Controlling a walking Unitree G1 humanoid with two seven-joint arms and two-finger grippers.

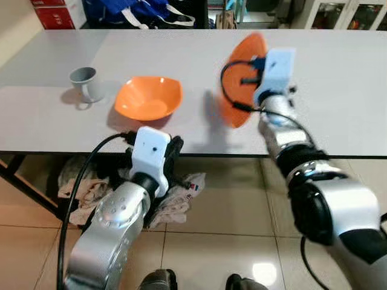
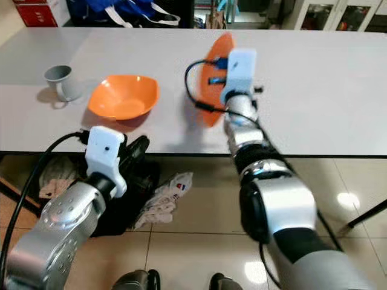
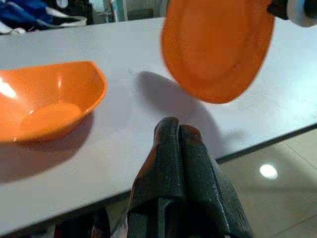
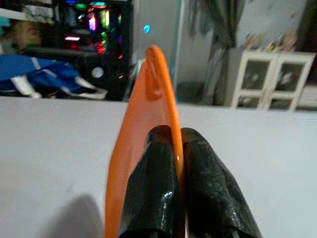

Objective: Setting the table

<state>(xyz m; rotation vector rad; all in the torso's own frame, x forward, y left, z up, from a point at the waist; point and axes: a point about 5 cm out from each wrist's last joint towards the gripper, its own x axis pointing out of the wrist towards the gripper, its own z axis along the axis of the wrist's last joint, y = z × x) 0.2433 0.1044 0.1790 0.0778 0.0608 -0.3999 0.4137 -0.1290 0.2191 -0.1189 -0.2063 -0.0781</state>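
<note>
While the right hand (image 4: pixel 177 148) pinches the orange plate (image 1: pixel 242 84) at its rim, edge-up above the desk (image 1: pixel 338 90), it looks light, stiff and slippery; left hand (image 3: pixel 178 144) pressed together.

No text legible from my seat, not even on the red box (image 1: pixel 54 13) behind the table (image 1: pixel 338 90).
</note>
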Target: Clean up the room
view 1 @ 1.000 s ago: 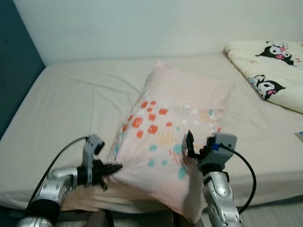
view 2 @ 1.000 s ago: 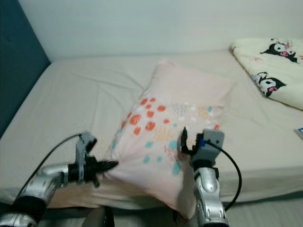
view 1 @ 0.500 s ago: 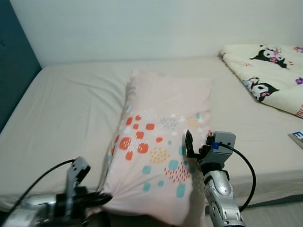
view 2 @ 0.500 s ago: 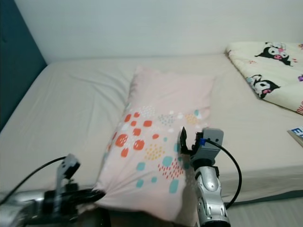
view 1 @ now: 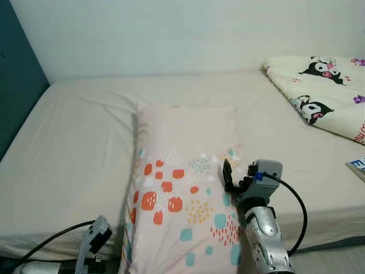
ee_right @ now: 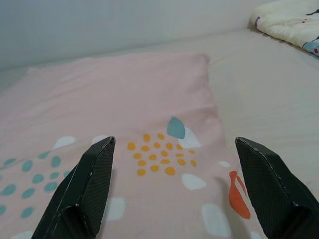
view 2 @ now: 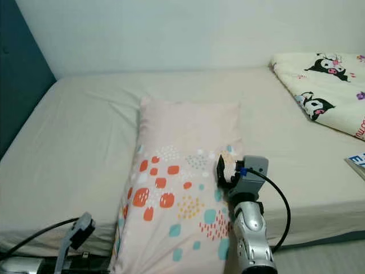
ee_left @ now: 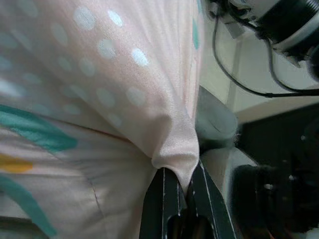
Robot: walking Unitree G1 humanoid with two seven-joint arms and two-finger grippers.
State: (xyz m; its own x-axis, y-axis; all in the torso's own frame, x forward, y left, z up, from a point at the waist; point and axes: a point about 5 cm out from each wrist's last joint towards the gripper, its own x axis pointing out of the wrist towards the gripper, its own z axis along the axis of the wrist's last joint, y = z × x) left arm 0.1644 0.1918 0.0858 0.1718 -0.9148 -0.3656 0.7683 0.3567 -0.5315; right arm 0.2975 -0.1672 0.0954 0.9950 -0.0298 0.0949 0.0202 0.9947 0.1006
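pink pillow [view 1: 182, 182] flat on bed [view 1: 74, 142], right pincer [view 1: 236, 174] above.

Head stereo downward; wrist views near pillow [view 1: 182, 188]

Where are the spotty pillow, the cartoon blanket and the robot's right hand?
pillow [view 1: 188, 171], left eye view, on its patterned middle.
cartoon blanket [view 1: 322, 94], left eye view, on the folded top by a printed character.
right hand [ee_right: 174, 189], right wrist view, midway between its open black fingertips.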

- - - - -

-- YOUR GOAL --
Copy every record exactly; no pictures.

-- OUTPUT OF THE EXERCISE --
Controlling a walking Unitree G1 humanoid with two seven-joint arms and two-finger grippers.


Objective: Setting the table

<state>(xyz m; rotation vector rad; all in the torso's own frame, x forward, y left, z up, from a point at the waist; point and axes: a point about 5 cm out from each wrist's last joint towards the gripper, its own x axis pointing out of the wrist towards the gripper, its own z axis along the axis of the wrist's last joint, y = z × x) 0.2433 0.1044 0.1790 0.0778 0.0608 -0.3999 0.4137 -0.1290 0.2191 -0.1189 -0.2063 -0.0781</state>
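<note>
While the right hand (image 4: pixel 177 148) pinches the orange plate (image 1: pixel 242 84) at its rim, edge-up above the desk (image 1: pixel 338 90), it looks light, stiff and slippery; left hand (image 3: pixel 178 144) pressed together.

No text legible from my seat, not even on the red box (image 1: pixel 54 13) behind the table (image 1: pixel 338 90).
</note>
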Target: Clean up the room
view 1 @ 1.000 s ago: 
view 2 @ 1.000 s ago: 
view 1 @ 0.500 s ago: 
view 2 @ 0.500 s ago: 
view 1 @ now: 
ee_right @ now: 
view 2 @ now: 
ee_left @ now: 
Robot: walking Unitree G1 humanoid with two seven-joint arms and two-finger grippers.
State: (xyz m; its own x-axis, y-axis; all in the torso's own frame, x forward, y left, z up, from a point at the waist; point and axes: a point about 5 cm out from each wrist's last joint towards the gripper, its own x axis pointing out of the wrist towards the gripper, its own z axis along the axis of the wrist's last joint, y = z × x) left arm 0.1644 0.1918 0.0858 0.1718 -0.9148 -0.3656 0.7683 0.3567 -0.5315; right arm 0.2975 -0.1672 0.0954 0.9950 -0.0298 0.0949 0.0202 0.9947 0.1006
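pink pillow [view 1: 182, 182] flat on bed [view 1: 74, 142], right pincer [view 1: 236, 174] above.

Head stereo downward; wrist views near pillow [view 1: 182, 188]

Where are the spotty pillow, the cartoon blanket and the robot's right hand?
pillow [view 1: 188, 171], left eye view, on its patterned middle.
cartoon blanket [view 1: 322, 94], left eye view, on the folded top by a printed character.
right hand [ee_right: 174, 189], right wrist view, midway between its open black fingertips.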

Nothing more remains to be added to the answer.